The answer must consist solely of the lines below starting at the one containing "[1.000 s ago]" and ending at the one containing "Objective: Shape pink", repeated exactly, with both ends included and all pictures omitted.

Data excerpts
========

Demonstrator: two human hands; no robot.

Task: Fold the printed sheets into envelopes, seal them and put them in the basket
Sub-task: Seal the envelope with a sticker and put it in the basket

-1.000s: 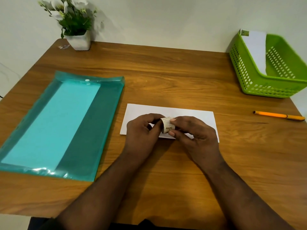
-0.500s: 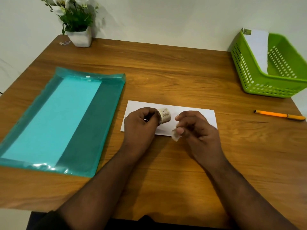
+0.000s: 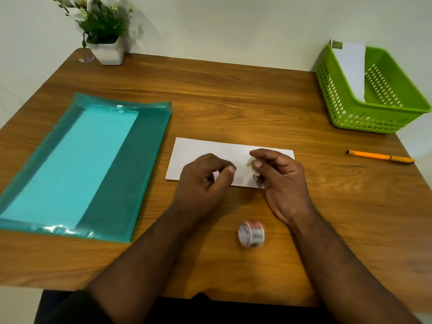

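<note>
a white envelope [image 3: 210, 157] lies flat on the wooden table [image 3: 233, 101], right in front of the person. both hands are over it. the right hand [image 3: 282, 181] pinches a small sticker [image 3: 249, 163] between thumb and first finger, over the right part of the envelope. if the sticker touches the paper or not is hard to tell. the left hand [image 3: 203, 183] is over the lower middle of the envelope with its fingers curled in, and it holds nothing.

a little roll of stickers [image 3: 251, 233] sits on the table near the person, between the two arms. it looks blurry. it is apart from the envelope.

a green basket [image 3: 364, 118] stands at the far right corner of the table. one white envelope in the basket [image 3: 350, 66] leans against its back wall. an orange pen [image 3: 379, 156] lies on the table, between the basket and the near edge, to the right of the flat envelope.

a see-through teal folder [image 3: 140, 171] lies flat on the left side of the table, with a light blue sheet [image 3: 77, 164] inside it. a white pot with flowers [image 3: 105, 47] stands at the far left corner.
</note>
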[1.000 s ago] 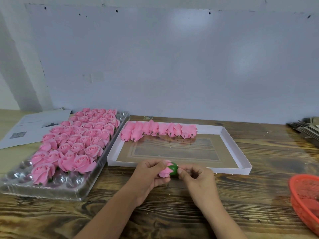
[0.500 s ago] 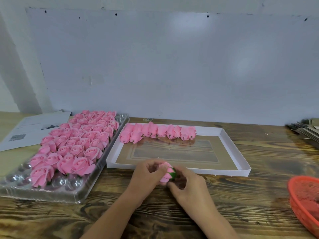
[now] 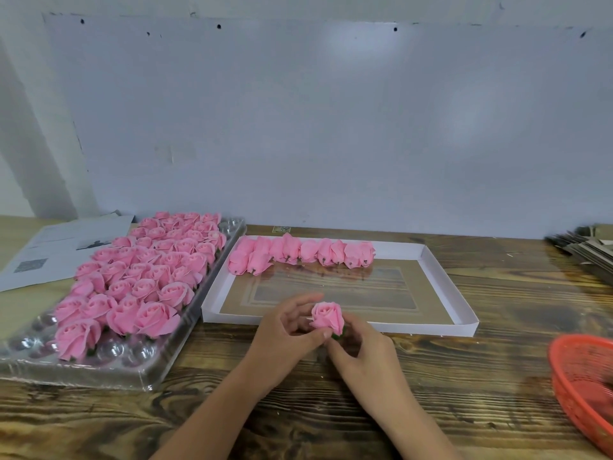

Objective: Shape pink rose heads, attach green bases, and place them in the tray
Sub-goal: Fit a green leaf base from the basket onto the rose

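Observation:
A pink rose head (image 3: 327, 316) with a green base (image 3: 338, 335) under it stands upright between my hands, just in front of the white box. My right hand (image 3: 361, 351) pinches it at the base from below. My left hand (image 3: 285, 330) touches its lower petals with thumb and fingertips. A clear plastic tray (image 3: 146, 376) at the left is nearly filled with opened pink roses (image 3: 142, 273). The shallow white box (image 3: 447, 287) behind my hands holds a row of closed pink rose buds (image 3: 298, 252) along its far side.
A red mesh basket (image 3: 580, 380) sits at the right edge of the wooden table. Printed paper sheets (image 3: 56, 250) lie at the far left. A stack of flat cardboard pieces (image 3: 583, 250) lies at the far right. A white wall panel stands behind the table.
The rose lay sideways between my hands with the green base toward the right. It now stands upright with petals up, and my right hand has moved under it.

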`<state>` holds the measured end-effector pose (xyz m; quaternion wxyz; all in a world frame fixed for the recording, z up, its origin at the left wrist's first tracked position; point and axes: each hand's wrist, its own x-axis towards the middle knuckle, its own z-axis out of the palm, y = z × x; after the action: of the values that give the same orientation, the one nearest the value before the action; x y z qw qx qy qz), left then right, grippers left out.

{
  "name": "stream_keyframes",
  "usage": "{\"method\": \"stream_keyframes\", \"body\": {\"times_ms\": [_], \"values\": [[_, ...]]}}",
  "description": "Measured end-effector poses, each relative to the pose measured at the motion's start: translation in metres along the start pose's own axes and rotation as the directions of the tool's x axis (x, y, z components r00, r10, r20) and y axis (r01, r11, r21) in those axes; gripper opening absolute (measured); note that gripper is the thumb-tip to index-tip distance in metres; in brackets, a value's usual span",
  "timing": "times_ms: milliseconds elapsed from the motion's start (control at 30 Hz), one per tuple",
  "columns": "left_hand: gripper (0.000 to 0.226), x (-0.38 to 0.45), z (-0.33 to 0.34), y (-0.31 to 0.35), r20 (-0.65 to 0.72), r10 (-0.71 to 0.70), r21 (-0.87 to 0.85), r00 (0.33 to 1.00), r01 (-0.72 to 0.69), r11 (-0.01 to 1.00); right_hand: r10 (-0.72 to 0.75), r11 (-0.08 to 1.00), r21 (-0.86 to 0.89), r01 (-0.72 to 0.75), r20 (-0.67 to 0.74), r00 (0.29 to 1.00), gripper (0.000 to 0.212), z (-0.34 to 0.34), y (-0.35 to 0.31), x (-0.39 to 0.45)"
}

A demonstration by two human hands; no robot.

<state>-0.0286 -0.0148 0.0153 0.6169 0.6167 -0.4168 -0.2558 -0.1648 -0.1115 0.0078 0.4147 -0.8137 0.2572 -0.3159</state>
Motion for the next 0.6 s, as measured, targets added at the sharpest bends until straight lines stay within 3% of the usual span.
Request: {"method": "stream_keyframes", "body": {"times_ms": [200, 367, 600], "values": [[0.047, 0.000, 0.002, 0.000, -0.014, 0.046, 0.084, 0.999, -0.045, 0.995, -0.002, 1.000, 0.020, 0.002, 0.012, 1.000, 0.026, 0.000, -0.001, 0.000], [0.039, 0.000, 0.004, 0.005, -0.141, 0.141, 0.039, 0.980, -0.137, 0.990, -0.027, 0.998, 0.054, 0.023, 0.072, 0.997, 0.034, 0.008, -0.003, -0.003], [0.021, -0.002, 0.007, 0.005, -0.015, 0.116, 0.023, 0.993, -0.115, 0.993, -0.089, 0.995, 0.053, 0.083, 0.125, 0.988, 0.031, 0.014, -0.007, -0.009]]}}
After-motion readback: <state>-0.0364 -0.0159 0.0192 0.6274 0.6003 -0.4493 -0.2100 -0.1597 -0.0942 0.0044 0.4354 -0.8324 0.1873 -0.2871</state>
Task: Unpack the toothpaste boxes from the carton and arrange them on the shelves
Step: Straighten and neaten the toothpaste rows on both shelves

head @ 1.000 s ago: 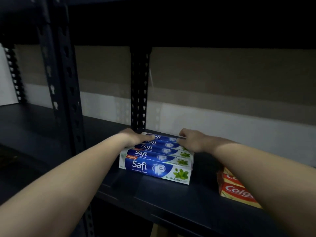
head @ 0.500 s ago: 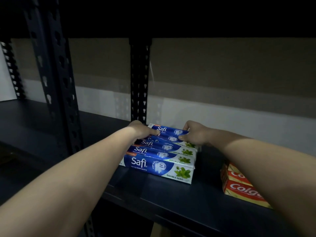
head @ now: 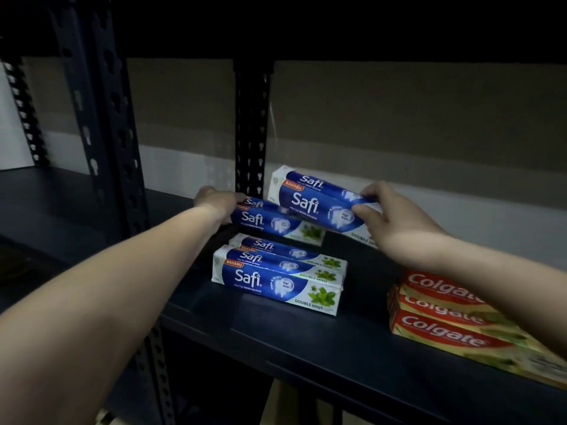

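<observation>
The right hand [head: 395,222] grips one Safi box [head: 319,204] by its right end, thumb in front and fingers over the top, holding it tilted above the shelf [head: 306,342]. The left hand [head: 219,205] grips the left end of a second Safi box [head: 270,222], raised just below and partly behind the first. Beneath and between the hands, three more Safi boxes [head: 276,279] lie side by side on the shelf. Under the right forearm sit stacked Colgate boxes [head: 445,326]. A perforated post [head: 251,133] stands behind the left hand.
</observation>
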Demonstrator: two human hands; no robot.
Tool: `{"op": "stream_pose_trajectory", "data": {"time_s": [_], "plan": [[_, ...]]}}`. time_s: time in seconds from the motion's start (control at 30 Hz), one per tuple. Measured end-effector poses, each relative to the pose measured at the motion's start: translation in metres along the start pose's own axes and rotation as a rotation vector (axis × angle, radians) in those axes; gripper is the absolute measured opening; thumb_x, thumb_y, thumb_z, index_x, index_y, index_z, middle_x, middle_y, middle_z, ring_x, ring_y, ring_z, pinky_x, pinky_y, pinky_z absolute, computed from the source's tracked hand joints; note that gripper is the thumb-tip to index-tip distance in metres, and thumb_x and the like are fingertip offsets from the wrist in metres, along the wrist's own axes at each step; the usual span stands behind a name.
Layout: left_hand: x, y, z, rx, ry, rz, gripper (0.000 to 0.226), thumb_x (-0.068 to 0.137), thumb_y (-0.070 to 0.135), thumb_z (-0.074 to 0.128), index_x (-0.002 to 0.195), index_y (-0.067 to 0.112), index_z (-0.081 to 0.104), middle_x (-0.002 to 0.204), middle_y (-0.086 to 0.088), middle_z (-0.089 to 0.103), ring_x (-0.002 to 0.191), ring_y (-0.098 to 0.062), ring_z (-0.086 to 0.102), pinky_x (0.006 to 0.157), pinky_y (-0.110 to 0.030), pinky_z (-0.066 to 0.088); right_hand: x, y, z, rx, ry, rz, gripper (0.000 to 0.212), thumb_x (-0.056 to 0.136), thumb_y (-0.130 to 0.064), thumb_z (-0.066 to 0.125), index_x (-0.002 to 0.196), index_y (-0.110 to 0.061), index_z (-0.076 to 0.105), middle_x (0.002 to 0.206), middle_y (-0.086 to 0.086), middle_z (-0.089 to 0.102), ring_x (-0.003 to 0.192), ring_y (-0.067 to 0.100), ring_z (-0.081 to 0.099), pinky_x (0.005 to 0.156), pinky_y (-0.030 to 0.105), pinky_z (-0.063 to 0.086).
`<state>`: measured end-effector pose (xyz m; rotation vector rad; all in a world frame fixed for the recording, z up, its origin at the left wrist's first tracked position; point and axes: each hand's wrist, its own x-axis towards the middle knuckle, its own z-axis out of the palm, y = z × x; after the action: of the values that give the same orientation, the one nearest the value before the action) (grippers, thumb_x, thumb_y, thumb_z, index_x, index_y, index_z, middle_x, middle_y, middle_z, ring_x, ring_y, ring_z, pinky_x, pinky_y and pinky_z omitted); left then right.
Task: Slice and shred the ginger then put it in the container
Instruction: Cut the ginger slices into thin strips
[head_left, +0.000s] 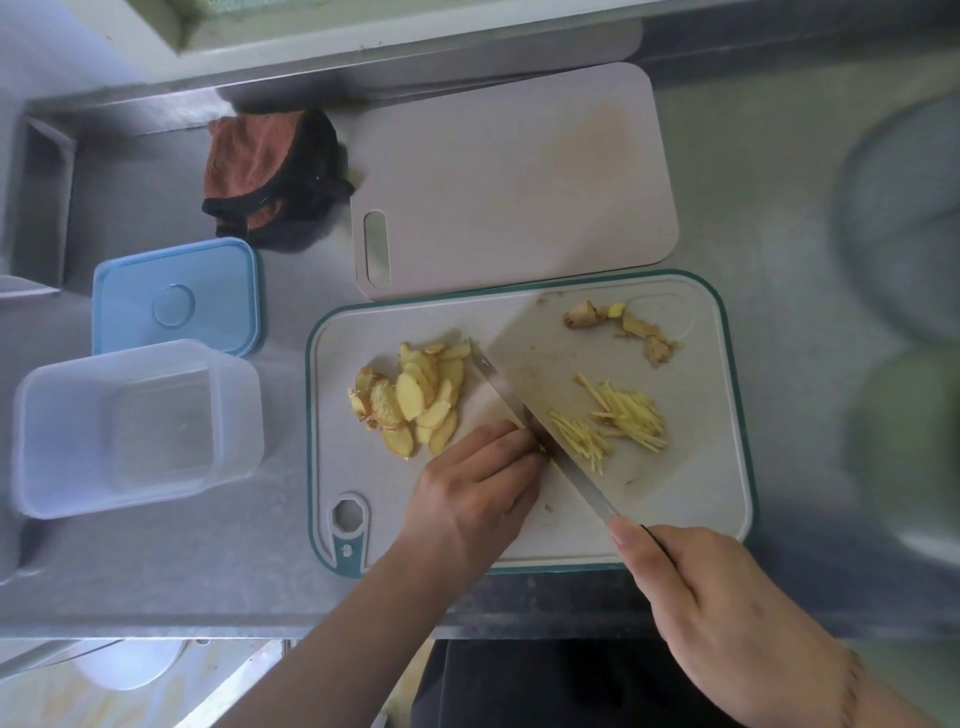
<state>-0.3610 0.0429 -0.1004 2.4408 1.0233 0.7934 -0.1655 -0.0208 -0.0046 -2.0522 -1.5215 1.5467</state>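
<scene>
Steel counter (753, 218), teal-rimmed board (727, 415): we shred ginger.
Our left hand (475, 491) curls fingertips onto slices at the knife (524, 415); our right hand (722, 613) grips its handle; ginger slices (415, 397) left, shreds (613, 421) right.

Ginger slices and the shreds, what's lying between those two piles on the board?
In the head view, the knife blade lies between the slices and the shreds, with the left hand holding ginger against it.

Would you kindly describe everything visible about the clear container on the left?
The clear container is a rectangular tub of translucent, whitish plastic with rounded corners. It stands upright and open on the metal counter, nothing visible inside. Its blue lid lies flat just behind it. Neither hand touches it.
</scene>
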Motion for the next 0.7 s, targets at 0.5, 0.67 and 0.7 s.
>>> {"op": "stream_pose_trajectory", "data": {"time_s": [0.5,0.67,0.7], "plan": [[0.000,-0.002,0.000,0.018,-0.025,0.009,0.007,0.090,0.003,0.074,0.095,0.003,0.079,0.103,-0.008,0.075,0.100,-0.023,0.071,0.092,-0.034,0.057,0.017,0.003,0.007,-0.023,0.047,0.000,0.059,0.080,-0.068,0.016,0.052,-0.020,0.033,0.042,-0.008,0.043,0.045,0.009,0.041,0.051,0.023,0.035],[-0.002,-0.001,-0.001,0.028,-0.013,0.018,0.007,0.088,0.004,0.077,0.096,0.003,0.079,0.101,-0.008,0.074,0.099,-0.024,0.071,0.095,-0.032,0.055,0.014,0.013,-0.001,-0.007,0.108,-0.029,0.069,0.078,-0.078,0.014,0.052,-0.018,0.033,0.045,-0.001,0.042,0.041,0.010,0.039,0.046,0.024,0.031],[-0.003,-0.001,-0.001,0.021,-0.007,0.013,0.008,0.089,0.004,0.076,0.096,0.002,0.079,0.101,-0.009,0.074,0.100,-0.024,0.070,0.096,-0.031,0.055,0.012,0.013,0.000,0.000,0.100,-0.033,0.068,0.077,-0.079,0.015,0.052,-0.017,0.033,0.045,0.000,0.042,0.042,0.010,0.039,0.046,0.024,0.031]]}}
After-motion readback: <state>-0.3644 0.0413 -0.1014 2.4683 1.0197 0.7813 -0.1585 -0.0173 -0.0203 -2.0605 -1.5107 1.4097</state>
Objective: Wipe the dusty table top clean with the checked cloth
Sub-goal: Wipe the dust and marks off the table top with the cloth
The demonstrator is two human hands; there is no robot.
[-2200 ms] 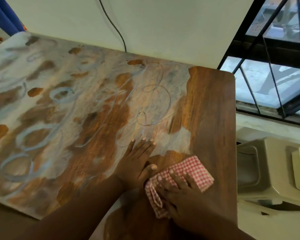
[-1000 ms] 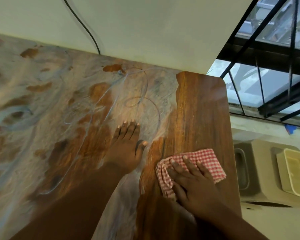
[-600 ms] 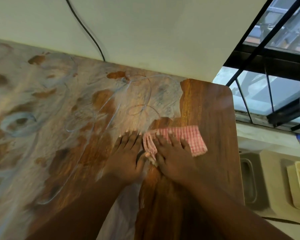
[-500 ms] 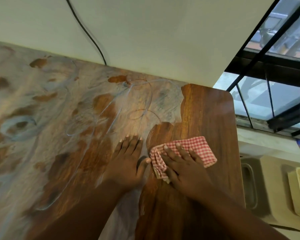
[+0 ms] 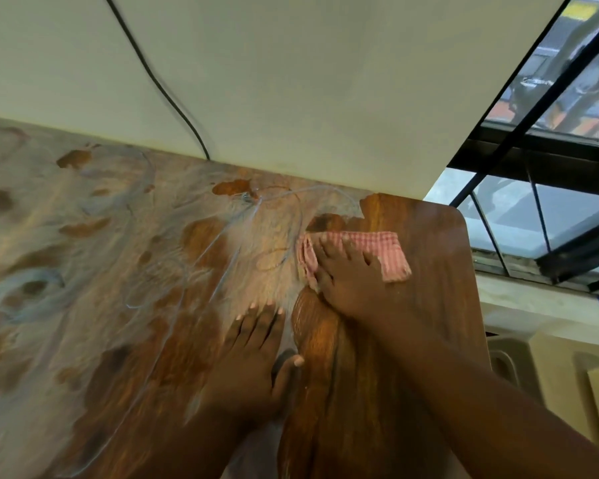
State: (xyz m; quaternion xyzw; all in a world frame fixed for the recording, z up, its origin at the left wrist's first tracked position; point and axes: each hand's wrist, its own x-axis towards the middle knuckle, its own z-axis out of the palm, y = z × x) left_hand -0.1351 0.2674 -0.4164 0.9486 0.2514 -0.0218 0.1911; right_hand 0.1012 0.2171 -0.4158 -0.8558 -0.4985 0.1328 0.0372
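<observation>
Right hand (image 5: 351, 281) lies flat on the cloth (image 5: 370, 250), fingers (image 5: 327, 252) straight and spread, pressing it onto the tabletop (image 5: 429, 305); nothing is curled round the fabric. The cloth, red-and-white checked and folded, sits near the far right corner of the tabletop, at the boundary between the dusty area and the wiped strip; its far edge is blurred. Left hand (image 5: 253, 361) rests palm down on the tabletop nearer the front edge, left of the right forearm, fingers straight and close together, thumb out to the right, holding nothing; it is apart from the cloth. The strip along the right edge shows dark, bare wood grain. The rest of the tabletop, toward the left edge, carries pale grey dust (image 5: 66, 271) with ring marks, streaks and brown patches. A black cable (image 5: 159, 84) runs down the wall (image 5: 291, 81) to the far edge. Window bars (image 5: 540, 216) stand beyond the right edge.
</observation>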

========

## Expected answer
[1.000 s ago] 
[0.500 s ago] 
[now] 

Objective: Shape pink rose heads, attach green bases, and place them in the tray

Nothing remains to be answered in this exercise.